:: DIRECTIONS ::
From the first line of the entries below, reproduce everything exactly through the line with "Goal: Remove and", and nothing more.

——————

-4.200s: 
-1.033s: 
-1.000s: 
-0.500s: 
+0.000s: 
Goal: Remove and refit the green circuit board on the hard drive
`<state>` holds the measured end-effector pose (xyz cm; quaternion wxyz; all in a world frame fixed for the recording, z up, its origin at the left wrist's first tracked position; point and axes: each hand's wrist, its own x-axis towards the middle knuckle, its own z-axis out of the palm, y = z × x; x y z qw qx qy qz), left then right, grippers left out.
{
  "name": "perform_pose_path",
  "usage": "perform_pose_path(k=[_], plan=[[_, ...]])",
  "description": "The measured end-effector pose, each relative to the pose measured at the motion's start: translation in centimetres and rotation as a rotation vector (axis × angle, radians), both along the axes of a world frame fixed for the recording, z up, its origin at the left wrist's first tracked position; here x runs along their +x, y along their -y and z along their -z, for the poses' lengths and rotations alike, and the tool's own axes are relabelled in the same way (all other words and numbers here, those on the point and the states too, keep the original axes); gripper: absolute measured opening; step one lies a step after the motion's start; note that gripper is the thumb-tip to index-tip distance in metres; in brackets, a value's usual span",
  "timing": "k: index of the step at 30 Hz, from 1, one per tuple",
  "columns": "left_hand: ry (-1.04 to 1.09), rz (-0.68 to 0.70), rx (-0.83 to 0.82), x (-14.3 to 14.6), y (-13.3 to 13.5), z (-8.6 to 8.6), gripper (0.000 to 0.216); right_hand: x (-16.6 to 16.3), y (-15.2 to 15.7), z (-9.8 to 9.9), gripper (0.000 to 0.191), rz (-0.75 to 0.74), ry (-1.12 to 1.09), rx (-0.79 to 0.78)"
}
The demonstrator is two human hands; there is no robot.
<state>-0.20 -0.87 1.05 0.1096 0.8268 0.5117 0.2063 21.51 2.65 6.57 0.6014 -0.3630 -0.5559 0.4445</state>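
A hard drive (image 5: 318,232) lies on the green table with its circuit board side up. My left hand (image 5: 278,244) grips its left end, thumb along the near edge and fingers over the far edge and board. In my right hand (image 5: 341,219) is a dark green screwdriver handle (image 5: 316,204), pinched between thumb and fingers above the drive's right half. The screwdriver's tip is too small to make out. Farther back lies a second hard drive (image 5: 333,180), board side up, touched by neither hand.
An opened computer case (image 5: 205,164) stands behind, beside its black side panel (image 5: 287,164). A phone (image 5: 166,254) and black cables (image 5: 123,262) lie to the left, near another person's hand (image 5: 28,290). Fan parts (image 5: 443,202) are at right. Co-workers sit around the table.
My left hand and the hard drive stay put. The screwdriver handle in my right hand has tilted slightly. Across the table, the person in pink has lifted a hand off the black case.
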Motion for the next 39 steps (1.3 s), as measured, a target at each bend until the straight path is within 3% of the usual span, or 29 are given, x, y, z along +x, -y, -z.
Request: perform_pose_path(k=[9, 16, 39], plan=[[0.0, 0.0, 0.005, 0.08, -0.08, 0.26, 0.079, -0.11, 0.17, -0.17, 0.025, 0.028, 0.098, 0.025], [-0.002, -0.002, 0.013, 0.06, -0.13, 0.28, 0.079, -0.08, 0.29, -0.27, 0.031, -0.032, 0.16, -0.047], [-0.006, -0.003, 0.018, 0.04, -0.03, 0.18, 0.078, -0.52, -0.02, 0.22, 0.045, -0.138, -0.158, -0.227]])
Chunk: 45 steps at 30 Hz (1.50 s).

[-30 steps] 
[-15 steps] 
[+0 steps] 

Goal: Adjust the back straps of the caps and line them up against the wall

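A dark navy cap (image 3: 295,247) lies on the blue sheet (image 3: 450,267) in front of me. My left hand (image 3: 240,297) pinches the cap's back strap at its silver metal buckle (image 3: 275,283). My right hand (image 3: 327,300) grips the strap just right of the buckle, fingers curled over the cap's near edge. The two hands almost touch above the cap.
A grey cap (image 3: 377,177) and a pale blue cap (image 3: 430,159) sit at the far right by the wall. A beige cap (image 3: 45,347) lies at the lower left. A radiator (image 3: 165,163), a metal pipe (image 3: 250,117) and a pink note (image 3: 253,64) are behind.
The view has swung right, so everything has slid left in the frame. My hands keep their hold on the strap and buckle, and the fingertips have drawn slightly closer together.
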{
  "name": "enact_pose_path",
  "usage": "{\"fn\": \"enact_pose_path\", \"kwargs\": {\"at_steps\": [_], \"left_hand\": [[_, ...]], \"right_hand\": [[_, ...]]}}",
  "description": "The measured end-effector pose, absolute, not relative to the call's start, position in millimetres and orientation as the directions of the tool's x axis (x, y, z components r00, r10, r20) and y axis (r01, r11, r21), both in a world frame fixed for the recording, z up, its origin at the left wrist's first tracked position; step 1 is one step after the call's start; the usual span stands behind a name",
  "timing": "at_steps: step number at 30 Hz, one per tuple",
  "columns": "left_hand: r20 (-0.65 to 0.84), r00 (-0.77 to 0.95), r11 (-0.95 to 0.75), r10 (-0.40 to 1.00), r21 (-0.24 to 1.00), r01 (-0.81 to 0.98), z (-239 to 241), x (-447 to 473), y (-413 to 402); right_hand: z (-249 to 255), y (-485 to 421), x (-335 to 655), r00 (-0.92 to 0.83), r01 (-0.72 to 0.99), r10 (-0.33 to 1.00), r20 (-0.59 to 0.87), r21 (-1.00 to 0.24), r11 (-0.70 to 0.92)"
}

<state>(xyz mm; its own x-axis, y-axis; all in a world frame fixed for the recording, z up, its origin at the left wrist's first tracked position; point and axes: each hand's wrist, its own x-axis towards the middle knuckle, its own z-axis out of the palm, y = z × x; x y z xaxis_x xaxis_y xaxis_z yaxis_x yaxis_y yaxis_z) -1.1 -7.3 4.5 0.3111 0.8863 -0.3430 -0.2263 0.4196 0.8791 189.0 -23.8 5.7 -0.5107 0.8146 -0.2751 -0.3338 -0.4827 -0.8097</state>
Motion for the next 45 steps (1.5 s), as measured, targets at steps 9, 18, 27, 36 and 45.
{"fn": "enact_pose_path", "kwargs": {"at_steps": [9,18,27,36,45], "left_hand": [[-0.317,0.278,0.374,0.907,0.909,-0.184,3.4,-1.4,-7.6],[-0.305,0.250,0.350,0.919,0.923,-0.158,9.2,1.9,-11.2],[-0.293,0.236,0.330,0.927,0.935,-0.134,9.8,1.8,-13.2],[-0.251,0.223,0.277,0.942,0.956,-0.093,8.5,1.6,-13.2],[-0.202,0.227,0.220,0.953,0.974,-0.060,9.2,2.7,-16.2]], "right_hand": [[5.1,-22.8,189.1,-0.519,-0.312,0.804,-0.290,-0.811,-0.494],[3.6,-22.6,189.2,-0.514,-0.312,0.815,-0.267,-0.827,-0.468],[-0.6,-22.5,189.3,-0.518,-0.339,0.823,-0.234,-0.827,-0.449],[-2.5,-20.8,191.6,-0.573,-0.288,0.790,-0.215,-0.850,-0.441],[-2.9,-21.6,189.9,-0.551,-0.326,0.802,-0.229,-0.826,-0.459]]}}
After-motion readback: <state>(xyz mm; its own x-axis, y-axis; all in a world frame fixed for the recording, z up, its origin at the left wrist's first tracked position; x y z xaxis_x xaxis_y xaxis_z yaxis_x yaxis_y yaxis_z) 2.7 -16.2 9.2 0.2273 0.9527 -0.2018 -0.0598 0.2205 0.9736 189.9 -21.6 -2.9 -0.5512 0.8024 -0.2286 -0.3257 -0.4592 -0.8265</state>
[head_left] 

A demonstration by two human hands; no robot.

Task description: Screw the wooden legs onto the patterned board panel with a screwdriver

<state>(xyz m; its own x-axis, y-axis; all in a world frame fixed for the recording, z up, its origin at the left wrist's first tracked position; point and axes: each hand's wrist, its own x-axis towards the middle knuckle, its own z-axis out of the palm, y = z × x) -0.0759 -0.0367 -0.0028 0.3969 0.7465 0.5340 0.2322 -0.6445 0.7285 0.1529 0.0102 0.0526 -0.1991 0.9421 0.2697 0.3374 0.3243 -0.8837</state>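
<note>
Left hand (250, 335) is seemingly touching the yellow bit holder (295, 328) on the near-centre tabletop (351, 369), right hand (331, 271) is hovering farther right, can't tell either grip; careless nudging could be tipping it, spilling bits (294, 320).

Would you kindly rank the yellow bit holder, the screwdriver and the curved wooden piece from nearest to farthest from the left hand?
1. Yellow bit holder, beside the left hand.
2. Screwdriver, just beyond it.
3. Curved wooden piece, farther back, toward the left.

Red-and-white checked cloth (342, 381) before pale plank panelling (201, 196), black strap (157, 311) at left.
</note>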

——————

:: FINAL ANSWER ::
-4.200s: 
-1.033s: 
-1.000s: 
-0.500s: 
+0.000s: 
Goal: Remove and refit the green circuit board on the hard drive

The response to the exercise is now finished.